Podróż metrem jak z koszmaru
Podróż metrem w stolicy Wielkiej Brytanii przyprawia o dyskomfort psychiczny i wywołuje w pasażerach najgorsze instynkty. Tutaj człowiek dla człowieka jest wilkiem.
01.12.2009 | aktual.: 02.12.2009 12:10
Ponad 80% podróżujących londyńskim metrem doświadczyło dyskomfortu – wynika z raportu przeprowadzonego dla London Assembly. Autorzy badania sugerują rozładowanie korków w halach biletowych, aby pasażerowie mogli sami ocenić poziom zaludnienia w pociągach i podjąć decyzję, czy jadą, czy poczekają na następny.
Przedstawiciele Transport for London (TfL) powiedzieli, że wydatki na zwiększenie miejsca na stacjach metra sięgają miliardów funtów. - Więcej pociągów będzie w stanie przewieźć więcej pasażerów, podróże będą szybsze, a stacje metra rozbudowane – powiedział rzecznik TfL.
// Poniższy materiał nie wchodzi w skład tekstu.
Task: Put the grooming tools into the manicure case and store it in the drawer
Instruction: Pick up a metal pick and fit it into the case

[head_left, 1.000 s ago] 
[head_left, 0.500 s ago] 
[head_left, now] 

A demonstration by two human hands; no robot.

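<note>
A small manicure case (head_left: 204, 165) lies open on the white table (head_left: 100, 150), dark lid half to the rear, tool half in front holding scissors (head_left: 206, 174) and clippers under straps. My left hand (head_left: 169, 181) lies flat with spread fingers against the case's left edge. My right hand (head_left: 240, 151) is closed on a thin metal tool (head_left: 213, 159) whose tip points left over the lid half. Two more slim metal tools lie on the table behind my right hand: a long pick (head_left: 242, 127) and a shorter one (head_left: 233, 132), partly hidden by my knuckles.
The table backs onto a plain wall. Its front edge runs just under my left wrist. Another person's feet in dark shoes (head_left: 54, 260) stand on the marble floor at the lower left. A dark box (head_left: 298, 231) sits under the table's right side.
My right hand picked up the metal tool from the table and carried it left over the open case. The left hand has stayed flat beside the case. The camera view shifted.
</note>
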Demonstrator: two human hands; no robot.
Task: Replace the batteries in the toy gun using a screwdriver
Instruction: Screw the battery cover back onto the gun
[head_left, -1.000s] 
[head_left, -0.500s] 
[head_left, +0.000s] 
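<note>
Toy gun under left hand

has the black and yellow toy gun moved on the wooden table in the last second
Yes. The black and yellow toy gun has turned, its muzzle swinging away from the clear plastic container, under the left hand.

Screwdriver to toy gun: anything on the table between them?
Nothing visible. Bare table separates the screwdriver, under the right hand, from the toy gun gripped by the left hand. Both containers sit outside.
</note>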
Raport London Assembly wskazuje również na wzajemny stosunek pasażerów, który często odzwierciedla powiedzenie – człowiek człowiekowi wilkiem. Wsiadając do pociągu każdy chce być pierwszy i zająć miejsce siedzące, często kosztem kobiet w ciąży lub osób przewożących małe dzieci.
Caroline Pidgeon, członek Zgromadzenia, przewodnicząca komisji transportu, skrytykowała rozbudowę Jubilee Line, przez którą kilka razy w ostatnich miesiącach podczas weekendów odcinki metra były zamknięte. - Wzywamy do nowego sposobu zarządzania metrem – podkreśliła Pidgeon.
Rzecznik TfL przyznał, że coraz więcej londyńczyków podróżuje metrem, dlatego też jest tak istotne, żeby na bieżąco je modernizować. - Wydajemy miliardy na zwiększenie przepływu pasażerów o 30% i jest to największa inwestycja w ciągu ostatnich lat – podkreśla rzecznik TfL i wskazuje na sukcesy, takie jak nowe pociągi na linii Victoria, odnowiona stacja na King’s Cross i plany wprowadzenia klimatyzowanych pociągów na Metropolitan Line w przyszłym roku.
Badanie zostało przeprowadzone we wrześniu 2009 roku przez Andrew Irving Associates i wzięło w nim udział 716 osób.